● About this task
Please repeat the records exactly from their first line, finishing at the line containing "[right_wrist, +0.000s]" and including it.

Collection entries
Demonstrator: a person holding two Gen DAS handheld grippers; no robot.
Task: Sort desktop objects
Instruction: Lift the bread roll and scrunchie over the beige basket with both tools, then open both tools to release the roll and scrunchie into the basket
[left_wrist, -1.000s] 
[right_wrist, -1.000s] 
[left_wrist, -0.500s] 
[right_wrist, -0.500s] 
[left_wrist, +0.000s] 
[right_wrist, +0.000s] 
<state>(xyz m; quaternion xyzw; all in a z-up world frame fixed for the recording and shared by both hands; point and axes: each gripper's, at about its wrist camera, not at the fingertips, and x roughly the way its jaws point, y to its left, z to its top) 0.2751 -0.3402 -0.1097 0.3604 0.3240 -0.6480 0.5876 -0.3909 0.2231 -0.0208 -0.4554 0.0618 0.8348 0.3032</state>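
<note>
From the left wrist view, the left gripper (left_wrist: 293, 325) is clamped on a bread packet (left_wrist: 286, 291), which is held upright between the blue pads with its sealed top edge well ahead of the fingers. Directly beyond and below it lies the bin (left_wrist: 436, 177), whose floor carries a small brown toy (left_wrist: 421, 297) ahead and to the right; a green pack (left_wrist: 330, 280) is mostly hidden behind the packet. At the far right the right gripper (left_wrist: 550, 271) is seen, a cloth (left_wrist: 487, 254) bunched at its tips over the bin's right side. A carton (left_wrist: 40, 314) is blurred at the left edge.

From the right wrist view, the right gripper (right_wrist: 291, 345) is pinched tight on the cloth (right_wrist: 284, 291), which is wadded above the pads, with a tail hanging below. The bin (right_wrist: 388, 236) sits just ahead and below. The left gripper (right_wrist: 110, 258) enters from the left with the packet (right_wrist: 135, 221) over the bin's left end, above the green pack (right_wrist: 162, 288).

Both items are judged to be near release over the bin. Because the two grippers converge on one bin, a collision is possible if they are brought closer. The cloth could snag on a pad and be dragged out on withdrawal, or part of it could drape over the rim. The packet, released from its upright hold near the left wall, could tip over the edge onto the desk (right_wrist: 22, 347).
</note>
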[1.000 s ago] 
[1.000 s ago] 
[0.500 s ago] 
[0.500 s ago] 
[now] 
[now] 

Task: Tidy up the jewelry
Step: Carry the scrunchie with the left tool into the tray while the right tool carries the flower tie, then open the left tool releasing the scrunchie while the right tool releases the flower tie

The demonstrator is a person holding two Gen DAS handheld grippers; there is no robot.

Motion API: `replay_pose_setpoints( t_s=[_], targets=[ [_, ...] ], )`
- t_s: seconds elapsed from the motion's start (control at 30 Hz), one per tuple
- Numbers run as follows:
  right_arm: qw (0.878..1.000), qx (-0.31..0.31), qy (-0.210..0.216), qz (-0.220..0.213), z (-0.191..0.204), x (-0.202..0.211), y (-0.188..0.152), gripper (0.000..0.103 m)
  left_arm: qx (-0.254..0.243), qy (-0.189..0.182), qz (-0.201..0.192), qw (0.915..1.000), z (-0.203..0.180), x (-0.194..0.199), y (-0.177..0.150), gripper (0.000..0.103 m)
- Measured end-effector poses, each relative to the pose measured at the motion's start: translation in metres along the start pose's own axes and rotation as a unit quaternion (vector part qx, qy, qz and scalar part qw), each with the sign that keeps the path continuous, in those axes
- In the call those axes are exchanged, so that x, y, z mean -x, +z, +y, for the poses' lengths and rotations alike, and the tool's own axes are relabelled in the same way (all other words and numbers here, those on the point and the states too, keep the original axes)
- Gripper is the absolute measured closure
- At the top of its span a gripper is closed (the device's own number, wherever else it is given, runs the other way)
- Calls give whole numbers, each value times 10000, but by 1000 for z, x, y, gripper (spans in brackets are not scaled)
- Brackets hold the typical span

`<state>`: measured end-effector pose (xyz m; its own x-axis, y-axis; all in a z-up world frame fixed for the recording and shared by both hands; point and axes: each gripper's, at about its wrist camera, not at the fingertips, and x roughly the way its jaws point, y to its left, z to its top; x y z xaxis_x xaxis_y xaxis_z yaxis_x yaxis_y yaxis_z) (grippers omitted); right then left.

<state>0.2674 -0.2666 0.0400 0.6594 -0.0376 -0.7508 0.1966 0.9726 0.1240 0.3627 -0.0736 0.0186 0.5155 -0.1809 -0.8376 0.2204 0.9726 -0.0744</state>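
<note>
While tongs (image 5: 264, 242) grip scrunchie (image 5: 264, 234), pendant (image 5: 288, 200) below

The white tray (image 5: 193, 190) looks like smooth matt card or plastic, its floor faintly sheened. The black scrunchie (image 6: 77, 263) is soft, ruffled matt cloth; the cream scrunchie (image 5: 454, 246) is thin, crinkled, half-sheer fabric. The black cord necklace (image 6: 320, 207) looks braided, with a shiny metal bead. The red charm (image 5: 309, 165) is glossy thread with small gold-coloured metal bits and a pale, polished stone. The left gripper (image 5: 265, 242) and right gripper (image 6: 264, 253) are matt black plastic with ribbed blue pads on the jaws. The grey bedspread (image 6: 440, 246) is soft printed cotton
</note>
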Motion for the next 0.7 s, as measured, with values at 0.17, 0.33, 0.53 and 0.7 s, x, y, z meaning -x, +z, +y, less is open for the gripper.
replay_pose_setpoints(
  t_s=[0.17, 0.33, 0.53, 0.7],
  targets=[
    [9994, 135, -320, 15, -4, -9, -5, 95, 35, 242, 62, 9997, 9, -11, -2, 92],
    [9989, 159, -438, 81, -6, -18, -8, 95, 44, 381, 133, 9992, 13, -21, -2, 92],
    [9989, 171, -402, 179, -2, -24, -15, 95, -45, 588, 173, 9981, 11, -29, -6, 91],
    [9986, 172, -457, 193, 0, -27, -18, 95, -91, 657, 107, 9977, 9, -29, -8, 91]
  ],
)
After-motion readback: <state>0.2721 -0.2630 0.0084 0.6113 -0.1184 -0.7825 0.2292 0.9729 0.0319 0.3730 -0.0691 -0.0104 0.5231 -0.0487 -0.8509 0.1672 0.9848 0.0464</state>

● Answer below
Demonstrator: a person holding two Gen DAS handheld grippers; no robot.
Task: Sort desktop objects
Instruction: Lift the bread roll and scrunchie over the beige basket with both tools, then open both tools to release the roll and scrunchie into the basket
[left_wrist, -1.000s] 
[right_wrist, -1.000s] 
[left_wrist, -0.500s] 
[right_wrist, -0.500s] 
[left_wrist, +0.000s] 
[right_wrist, +0.000s] 

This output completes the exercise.